#### Problem:
From the first line to the last, copy the listing exactly and omit the images.

#### Recorded data:
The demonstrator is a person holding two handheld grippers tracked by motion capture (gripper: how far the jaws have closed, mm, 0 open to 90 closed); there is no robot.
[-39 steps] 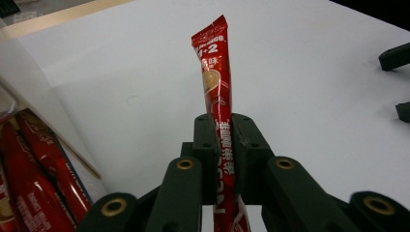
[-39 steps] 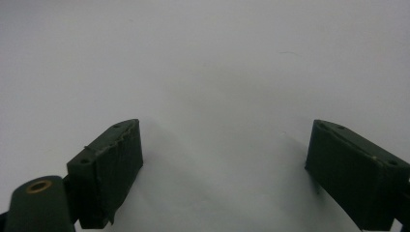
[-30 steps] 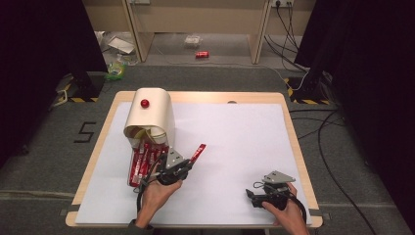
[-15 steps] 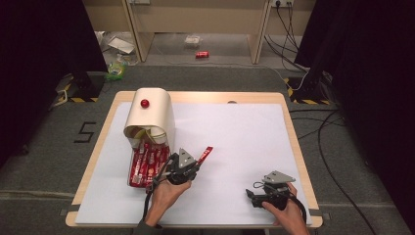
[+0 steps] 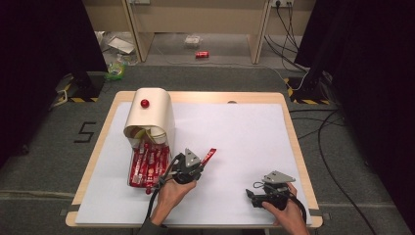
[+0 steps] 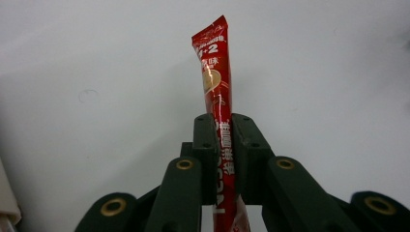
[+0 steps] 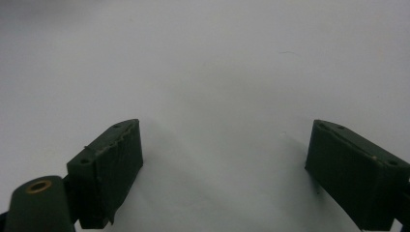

#### Solution to the problem:
The demonstrator is a person holding two handheld grippers tracked by motion capture (gripper: how far the jaws have closed, mm, 0 open to 90 closed); there is no robot.
[-39 steps] 
[-39 steps] 
[-30 steps] 
[-15 steps] 
[+0 steps] 
[+0 steps] 
[+0 steps] 

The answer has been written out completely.